## Requirement
Only the stretch of the listing below that runs from the line with "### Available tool" through the line with "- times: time" is to be printed, exactly and with both ends.

## Supplied material
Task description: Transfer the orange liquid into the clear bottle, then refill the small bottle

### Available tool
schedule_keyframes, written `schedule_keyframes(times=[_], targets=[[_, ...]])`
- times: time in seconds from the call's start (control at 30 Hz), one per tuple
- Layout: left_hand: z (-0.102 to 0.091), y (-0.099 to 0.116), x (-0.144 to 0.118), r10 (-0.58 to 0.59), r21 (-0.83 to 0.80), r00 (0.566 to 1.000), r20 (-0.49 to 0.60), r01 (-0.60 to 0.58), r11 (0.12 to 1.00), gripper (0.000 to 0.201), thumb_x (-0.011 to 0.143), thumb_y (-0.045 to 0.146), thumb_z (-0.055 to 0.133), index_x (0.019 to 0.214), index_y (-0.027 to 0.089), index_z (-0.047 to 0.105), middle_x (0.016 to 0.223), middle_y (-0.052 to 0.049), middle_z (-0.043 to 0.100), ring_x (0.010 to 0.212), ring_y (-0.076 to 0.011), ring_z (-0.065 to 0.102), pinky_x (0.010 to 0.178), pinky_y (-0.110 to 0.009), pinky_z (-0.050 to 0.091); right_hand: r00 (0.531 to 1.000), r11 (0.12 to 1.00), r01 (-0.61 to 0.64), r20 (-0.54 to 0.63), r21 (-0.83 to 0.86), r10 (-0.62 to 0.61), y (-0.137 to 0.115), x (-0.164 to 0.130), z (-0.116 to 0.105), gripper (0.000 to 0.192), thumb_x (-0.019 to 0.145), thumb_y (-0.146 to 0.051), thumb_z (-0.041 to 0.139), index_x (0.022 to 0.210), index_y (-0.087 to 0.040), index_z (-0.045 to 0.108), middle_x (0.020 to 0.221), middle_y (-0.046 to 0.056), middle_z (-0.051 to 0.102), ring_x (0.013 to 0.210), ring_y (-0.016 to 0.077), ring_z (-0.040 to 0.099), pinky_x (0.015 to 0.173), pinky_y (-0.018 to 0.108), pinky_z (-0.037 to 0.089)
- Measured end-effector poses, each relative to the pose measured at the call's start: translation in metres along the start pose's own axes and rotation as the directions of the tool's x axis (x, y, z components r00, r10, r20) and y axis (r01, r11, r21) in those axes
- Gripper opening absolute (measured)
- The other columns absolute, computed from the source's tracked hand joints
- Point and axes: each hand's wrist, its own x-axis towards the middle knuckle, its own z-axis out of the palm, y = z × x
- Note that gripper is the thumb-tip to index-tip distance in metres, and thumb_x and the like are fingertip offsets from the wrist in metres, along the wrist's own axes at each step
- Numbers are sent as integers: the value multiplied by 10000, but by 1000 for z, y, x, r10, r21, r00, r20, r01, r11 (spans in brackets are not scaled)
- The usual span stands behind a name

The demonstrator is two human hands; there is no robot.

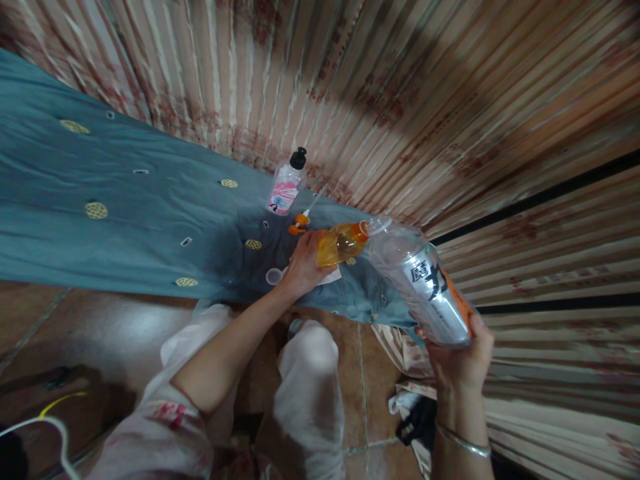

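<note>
In the hands (304, 263) (460, 352), 2 bottles (336, 245) (425, 287), perhaps mouth-to-mouth.

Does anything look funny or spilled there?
The orange pump top looks odd: it lies loose on the blue cloth, not screwed onto anything. The big bottle tilts, but the right hand holds it. No spill shows.

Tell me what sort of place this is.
Likely a room in a home, perhaps a bedroom: a patterned teal cloth like a bedsheet, a pleated floral curtain and a tiled floor.
</note>
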Motion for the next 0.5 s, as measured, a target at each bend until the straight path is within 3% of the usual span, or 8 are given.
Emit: schedule_keyframes(times=[0.5], targets=[[-4,4,2,-4,-9,1000,14,4,1000,661,656,209,827,1245,232,528,1205,-81,612,1158,-300,601,1044,-495,513,998,1000,-31,52,-6,31,-6,-4,1,606,660,-654,688,1079,-217,709,947,90,713,679,235,687,382,222,378]])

## Written response
### Available tool
schedule_keyframes, written `schedule_keyframes(times=[_], targets=[[_, ...]])`
- times: time in seconds from the call's start (control at 30 Hz), one per tuple

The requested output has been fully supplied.